War Of Words Escalates Leading Up To Iowa Caucuses


gop-debate1As Iowans prepared to head to 809 caucus sites around the state Tuesday night, Newt Gingrich escalated his war of words with Mitt Romney, saying the former Massachusetts governor was less than honest by claiming he has no link to a political action committee that has produced anti-Gingrich TV ads.

Asked by CBS if he would call Mitt Romney a liar, Gingrich answered flatly, “Yes.”

Gingrich said Romney needs to be honest with voters about his record.

“I think he ought to be honest with the American people and try to win as the real Mitt Romney and not a consultant-guided version that goes with talking points. I don’t think he’s being candid and that will be a major issue,” Gingrich said.

Romney holds a small lead over Texas Rep. Ron Paul in most polls going into Tuesday night’s caucuses, the first contest in the 2012 Republican nominating process.

Gingrich, who surged to the top of polls in November after a string of strong debate performances, came under withering fire from ads paid for by super PACs that support Romney, and subsequently crashed back into the pack.

Paul’s campaign also went on the attack against the front-runner, launching a one-minute radio spot calling the former Massachusetts governor a “liberal” who has supported government bailouts, health care mandates and big government.

The ad was running in Iowa Tuesday morning and afternoon.
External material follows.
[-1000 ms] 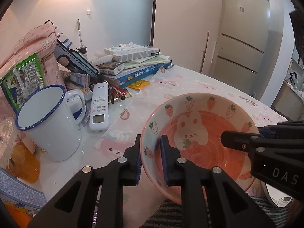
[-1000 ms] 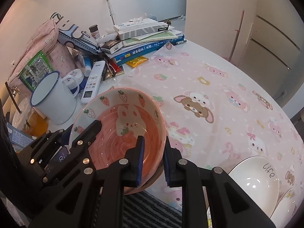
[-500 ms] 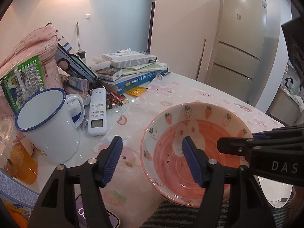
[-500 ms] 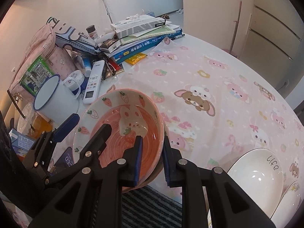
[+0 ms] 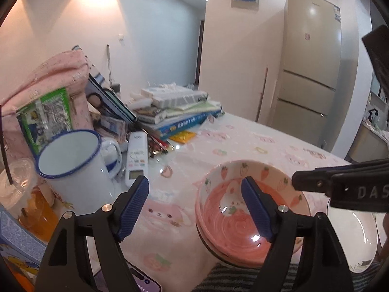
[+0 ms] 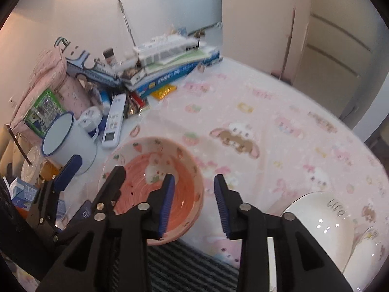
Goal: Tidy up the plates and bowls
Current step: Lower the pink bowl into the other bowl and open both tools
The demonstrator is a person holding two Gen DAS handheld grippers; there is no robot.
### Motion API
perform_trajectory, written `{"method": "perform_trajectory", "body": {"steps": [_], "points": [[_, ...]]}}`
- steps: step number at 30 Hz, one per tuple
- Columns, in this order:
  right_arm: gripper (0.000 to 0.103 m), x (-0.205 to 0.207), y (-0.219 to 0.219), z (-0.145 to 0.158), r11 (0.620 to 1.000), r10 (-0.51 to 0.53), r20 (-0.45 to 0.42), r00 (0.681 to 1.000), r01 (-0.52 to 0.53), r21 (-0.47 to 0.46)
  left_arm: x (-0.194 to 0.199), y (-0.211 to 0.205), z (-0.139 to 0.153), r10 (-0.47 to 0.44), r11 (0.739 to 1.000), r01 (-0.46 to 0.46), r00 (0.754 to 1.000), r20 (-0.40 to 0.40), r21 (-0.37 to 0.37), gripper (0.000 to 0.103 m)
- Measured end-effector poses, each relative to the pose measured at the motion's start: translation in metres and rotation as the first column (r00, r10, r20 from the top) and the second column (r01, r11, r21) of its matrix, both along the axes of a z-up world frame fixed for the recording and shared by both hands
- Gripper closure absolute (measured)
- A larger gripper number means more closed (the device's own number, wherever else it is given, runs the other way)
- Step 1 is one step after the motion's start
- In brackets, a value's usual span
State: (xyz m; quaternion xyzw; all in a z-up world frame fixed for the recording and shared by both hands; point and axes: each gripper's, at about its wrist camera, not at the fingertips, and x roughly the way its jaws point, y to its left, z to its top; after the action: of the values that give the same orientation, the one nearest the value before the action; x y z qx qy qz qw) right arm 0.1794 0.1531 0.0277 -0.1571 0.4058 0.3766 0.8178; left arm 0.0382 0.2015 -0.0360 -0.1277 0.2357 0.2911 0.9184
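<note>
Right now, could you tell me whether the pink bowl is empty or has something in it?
Empty. The pink bowl shows its bare glazed inside, rabbit and strawberry pattern uncovered, in both views; no food or liquid is visible.

Pink bowl (image 5: pixel 245 221): salmon-pink inside with ringed swirl lines, a white rabbit face, and a pale rim printed with strawberries and carrots. Cloth on the bench (image 6: pixel 267 121): pale pink, scattered cartoon bears, rabbits and strawberries. Enamel mug (image 5: pixel 73 170), left of the pink bowl: white with a dark blue rim. Remote (image 5: pixel 137 160), beyond the mug: white, grey screen. Bag (image 5: pixel 48 92) behind the mug: pink with a small repeated print, green packet on its front. Book (image 6: pixel 175 75) low in the stack: blue spine. White bowl (image 6: pixel 323 221), right of the pink bowl: glossy white, dark lettering. Both tools, left (image 5: pixel 194 209) and right (image 6: pixel 194 204): black bodies, ribbed blue pads.
</note>
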Motion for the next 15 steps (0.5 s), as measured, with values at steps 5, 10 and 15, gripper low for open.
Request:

The announcer reads, “Mitt Romney can’t fight against Obama-care because he supported the same mandates and government takeovers as governor of Massachusetts. Romney can’t stand up against more bailouts because he supported them. He can’t lead the charge to shrink the government because he has grown it.”

The caucuses, the first contest in the primary and caucus calendar, most likely will not determine the eventual nominee, but they will shape the race for the White House and will be closely watched by the national press corps and Republicans nationwide.

Romney, making his second bid for the nomination, gave his standard stump speech Tuesday morning to a small crowd in Des Moines. He told CNN’s Candy Crowley that he expected to do well Tuesday night and defined that as finishing in the “top three.”

Crowley noted that the rally had all the trappings of a presidential campaign, with Romney trying to keep his distance from his Republican rivals.

Romney didn’t take questions from reporters. He ignored reporter’s repeated requests for reaction to Gingrich calling him a liar.

After speaking confidently Monday of his chances to win his party’s nomination, he used the rally Tuesday to go after President Barack Obama.

“He went on the ‘Today’ show shortly after being inaugurated and said that if he’s not able to turn around the economy in three years, he’d be looking at a one-term proposition,” Romney said of Obama. “I’m here to collect. He’s out.”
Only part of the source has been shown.